Next stop, Phnom Penh. Here we got our Laos visas, where we think we got ripped off - but that is all part of the traveling experience. We met up with one of our friend's friend who currently teaches in Cambodia. They took us to a pub where a live band was playing. I kept looking at the bad members and wondering what do they tell people back home, "o yea, I play in a band, IN CAMBODIA, it's cool." It was cool to hear some live english music. The next day I went to the killing fields where you walk around this area and can see actual graves of where the Khmer Rouge threw innocent people and how they tortured and killed them, and if that wasn't disturbing enough - they have a monument of skulls in lieu of the event. After that I went to the S-21 prisons and saw the actual rooms the victims were tortured in with blood stains on the floor and pictures of all the tortured, devastating to say the least. Cambodians are a lot like Jews, they both endured such horrible circumstances and lack of human rights. I felt the same way here as I did at the holocaust museum in Israel. WHY did this happen? WHY did this leader come to power? HOW did he get away with this? It's.not.fair.
After all the misery I decided to buy myself a sundress because it was very hot and humid. I went to the Russian market but there was nothing Russian about it and most of it was closed because of the New Year. I bought a dress and wore it to meet another friend Rachel knew. We got together with a group of very interesting people who all worked in Cambodia - from fund-raising , to sex trafficking, to toilet experts.

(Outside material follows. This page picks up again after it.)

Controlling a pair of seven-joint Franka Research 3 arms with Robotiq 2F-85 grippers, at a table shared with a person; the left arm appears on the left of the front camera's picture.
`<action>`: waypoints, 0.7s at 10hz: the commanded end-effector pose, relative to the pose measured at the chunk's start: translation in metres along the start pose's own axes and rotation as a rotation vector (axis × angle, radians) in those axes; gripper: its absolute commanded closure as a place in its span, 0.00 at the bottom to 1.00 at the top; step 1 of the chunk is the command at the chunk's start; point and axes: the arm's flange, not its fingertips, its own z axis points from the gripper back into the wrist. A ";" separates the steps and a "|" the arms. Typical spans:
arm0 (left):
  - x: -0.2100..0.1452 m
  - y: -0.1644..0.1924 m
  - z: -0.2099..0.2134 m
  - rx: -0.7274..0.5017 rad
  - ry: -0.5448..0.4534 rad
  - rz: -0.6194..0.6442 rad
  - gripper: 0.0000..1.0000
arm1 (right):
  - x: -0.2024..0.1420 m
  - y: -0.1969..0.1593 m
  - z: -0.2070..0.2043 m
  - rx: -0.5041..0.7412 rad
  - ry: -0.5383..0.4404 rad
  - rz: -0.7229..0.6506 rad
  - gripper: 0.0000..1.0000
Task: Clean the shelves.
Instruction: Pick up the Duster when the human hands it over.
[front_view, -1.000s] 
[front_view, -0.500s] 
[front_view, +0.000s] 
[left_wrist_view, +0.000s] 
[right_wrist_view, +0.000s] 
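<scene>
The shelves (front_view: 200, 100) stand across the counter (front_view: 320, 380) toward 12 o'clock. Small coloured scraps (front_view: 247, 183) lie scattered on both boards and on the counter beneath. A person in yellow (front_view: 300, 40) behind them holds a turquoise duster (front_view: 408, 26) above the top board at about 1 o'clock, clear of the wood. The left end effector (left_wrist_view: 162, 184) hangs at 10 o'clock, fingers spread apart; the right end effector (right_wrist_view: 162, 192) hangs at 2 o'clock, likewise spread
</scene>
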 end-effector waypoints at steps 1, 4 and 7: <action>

These people were super passionate about what they did and life. This made me smile and think that I would LOVE to have a job I'm passionate about so I can talk with such excitement about what I do.
As I wrote this in my journal, we were in Battambang...a bus ride away from Phnom Pehn. In Battambang we rode on a "bamboo train." This train runs on one track and if another cart is coming from the other side the cart with the least passengers has to get off, the cart gets disassembled and lets the other cart pass. Then the cart gets re-assembled and you keep going...until of course you see another cart. The train went fast and it was kind of bumpy but a fun experience. On our pit stop we got to see a snake for 75 cents and a little girl made me a ring flower, she was beautiful and I took a pic of her (will be up on shutterfly). On the way back we rode with the sunset and I thought about what everyone was doing back home as Tom Petty played in the background of my head.